:: DESCRIPTION OF THE TASK ::
Check every line below for the string "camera". Copy the ones that have it.

:: INFORMATION SUPPLIED ::
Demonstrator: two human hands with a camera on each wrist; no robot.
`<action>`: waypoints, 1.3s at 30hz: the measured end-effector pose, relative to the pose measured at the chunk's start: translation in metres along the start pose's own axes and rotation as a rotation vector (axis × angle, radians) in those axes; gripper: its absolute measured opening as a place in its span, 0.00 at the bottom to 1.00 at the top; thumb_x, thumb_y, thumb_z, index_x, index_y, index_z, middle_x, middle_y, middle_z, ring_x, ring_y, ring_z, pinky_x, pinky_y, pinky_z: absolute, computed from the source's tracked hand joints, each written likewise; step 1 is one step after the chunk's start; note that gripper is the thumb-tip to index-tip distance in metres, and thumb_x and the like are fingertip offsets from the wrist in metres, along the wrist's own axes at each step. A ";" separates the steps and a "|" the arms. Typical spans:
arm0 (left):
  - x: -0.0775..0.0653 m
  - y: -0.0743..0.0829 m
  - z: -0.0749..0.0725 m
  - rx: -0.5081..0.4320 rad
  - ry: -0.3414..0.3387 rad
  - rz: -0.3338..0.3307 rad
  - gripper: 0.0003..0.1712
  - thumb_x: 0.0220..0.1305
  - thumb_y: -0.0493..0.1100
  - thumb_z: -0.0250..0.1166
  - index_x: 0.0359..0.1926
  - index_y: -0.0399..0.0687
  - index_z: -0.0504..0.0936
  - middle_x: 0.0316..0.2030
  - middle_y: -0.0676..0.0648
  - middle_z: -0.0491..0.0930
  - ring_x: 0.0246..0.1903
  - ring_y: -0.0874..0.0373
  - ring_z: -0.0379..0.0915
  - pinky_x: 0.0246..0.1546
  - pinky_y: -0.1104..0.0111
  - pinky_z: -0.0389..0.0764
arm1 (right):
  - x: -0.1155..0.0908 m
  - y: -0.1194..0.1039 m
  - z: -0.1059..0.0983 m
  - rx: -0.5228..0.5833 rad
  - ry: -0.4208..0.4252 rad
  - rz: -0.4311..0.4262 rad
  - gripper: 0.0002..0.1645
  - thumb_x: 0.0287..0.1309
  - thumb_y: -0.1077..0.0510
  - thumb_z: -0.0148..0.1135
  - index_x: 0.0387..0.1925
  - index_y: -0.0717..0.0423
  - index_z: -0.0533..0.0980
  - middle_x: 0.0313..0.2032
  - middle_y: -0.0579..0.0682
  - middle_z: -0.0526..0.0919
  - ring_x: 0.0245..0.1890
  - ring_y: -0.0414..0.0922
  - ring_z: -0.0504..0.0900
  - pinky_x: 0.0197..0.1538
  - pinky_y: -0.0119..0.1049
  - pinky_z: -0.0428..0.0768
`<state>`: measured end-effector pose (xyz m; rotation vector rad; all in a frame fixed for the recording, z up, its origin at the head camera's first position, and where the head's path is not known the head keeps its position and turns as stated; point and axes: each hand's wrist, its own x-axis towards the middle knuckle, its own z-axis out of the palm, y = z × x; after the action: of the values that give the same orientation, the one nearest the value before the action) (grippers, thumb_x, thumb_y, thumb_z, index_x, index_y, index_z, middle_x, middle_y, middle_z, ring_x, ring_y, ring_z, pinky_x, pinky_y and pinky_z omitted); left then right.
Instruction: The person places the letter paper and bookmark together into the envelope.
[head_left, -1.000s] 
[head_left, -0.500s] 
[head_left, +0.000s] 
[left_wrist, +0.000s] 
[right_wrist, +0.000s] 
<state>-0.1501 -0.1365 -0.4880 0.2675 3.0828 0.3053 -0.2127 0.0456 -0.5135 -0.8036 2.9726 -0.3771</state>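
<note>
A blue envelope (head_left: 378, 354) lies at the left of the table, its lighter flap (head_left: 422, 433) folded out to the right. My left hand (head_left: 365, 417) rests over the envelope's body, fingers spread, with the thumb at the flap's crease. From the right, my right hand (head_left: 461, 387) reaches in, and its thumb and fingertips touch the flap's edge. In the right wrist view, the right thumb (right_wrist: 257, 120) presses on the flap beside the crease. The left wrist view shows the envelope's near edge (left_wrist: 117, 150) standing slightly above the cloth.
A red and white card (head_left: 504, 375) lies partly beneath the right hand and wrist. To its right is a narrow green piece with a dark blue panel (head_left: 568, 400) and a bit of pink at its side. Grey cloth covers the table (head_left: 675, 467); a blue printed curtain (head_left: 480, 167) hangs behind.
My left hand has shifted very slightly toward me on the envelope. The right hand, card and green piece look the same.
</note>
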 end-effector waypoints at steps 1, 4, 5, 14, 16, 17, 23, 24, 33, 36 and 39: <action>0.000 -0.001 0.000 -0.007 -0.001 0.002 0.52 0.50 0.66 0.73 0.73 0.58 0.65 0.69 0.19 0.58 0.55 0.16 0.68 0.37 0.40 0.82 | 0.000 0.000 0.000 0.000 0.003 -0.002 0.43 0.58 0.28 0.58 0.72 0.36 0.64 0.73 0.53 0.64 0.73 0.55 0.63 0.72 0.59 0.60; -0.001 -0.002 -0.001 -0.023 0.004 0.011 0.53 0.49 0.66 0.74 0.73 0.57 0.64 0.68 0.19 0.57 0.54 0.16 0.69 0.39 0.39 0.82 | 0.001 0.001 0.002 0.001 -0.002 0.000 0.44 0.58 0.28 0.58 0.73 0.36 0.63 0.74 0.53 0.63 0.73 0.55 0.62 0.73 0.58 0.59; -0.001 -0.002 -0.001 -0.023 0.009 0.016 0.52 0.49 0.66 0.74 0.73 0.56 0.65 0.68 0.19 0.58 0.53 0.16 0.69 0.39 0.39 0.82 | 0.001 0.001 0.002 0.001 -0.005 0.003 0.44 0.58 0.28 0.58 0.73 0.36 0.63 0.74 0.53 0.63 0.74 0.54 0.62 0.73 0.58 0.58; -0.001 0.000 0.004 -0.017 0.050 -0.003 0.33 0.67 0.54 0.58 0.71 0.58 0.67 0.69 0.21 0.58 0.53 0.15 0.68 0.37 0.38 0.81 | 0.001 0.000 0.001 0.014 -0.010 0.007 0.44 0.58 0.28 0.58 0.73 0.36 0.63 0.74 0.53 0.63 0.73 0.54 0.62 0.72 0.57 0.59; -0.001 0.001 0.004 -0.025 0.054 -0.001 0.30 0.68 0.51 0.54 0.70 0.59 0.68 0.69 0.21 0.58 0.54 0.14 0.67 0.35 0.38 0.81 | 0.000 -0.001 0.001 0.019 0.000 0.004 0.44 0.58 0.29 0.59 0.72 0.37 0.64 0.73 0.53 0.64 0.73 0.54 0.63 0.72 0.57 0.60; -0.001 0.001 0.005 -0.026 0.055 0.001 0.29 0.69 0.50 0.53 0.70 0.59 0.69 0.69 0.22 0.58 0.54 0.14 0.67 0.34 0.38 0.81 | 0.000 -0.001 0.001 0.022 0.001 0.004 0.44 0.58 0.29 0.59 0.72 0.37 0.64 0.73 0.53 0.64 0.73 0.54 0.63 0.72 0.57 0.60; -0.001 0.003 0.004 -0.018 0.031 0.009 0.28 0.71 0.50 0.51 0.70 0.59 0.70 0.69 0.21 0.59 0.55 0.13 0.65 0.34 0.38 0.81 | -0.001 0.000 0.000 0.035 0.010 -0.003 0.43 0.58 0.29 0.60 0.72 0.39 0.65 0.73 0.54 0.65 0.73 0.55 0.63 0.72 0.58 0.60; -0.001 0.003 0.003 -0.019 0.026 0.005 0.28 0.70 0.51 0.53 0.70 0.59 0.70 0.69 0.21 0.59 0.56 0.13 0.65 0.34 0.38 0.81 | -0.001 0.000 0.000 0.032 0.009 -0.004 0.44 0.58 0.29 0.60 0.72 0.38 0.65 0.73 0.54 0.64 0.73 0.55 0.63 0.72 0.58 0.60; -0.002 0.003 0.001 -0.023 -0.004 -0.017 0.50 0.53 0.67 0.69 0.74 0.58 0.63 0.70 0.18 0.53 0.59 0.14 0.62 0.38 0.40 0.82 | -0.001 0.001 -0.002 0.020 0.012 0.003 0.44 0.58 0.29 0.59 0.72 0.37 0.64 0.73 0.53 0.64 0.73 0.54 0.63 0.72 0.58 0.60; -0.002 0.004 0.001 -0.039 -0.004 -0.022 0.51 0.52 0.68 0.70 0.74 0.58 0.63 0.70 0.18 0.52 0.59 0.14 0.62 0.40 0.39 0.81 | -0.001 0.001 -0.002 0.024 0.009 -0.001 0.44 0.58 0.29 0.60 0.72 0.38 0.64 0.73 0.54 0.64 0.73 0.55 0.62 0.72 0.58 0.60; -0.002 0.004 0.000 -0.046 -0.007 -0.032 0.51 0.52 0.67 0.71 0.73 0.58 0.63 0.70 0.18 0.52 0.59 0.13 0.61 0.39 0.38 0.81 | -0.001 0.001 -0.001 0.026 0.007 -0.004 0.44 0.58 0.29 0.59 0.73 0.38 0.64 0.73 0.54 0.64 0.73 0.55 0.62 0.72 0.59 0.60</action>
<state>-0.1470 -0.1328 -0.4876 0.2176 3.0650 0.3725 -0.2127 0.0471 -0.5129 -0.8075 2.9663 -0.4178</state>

:: PROBLEM SOLUTION ::
Demonstrator: two human hands with a camera on each wrist; no robot.
`<state>`: measured end-effector pose (xyz m; rotation vector rad; all in a frame fixed for the recording, z up, its origin at the head camera's first position, and where the head's path is not known the head keeps its position and turns as stated; point and axes: each hand's wrist, its own x-axis towards the middle knuckle, its own z-axis out of the palm, y = z × x; after the action: of the values that give the same orientation, the one nearest the value before the action) (grippers, thumb_x, thumb_y, thumb_z, index_x, index_y, index_z, middle_x, middle_y, middle_z, ring_x, ring_y, ring_z, pinky_x, pinky_y and pinky_z omitted); left then right.

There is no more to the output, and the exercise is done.